President Biden has proposed an increase in the capital gains tax to 43.4%. This produced a brief response on Wall Street and then everyone returned to their real business: namely that of piling every last cent they could lay their hands on into a SPAC.

So what would a cap gains rate of 43.4% look like? The Tax Policy Center has you covered:

It would be high! On the other hand, during the early '90s the combined individual and cap gains rates were about 70%, while under Biden's proposal they'd be about 83%. So rich people wouldn't be all that badly off.

Of course, the real question is whether it's a good idea to tax capital at such a high rate. In theory it's a bad idea since it discourages investment. But does it?

It's hard to see much of an effect in either direction. This is, needless to say, not a sophisticated analysis, but at the very least we'd like to see a downward spike in investment when the cap gains rate increases, but we see no such thing. We'd also like to see an upward spike when the cap gains rate decreases, but again, there's no sign of that. The only things we see are brief pauses in the investment rate during economic recessions.
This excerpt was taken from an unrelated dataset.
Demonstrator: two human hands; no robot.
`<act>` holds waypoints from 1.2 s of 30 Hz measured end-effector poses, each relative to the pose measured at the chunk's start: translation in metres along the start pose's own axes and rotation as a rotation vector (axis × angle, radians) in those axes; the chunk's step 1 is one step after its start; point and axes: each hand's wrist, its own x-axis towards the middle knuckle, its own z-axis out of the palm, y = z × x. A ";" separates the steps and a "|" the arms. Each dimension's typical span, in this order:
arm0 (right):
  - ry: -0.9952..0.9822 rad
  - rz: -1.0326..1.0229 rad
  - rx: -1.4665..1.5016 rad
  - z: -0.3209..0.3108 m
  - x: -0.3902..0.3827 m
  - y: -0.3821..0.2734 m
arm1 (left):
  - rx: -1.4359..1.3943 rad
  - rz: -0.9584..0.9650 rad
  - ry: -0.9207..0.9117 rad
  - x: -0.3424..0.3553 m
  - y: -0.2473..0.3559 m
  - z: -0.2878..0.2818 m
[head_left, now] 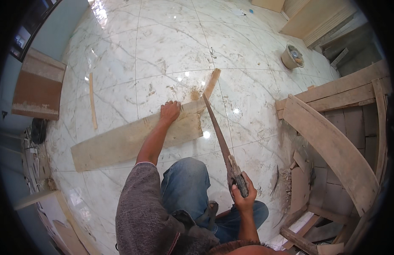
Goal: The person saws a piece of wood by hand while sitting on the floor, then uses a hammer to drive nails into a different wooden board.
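Observation:
A long, dusty wooden plank (pixel 129 142) lies slantwise on the tiled floor before my knees. My left hand (pixel 170 111) grips its far edge near the right end, fingers bent over that edge. In my right hand (pixel 245 193) is the worn handle of a handsaw (pixel 220 138), its toothed blade pointing away from me. The blade's tip is at the plank's far right corner, beside a narrow wood strip (pixel 212 83); whether the tip touches either one, I cannot tell. The plank's right end looks rough. Brown sawdust (pixel 194 93) is scattered just beyond the corner.
To the right, a wooden frame (pixel 333 97) with a curved board (pixel 333 144) borders a recess. A bucket (pixel 292 58) stands at the far right. A thin stick (pixel 92 101) lies on the left, near a leaning brown panel (pixel 39 85). Rubble (pixel 287 182) lines the recess.

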 end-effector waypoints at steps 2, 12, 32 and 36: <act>-0.004 -0.105 -0.050 0.011 0.016 0.003 | -0.045 0.043 0.121 0.006 0.014 0.009; -0.113 -0.078 -0.118 0.029 0.049 0.017 | -0.066 -0.017 0.066 0.018 0.080 0.014; -0.150 -0.196 -0.139 0.021 0.055 0.052 | -0.059 -0.020 0.083 0.018 0.082 0.013; -0.198 -0.100 -0.188 0.036 0.073 0.022 | -0.037 -0.022 0.090 0.014 0.083 0.015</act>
I'm enough of a neoliberal shill to be nervous about a high cap gains rate, but I'm also enough of a technocrat to want some serious evidence that a high cap gains rate has historically been bad for investment in the United States. So let's see it. Let the games begin.

51 thoughts on “Who’s Afraid of a High Capital Gains Rate?

  1. samb5917

    The idea that capital will not be invested if it's taxed is The Big Lie. You want to be sensitive to not taxing inflationary gains, and perhaps something could be said for protecting true long term gains (10+ years) in order to incentivize folks to take a longer term outlook. But what else are rich people going to do with their money? Spend it? That would good for the economy too. Perhaps there's a capital gains rate that's too high, and it certainly shouldn't be taxed more than ordinary income, but if there is we haven't found it yet.

    1. cmayo

      Completely agree, especially with regards to true long term gains (10+ years is a good barometer there, but perhaps there could be another tier at 5+ that gets a preference but not quite as much - for the riskier investments).

    2. Joseph Harbin

      True, the rich are not about to stop investing. What else can they do? Stuff their dollars into mattresses?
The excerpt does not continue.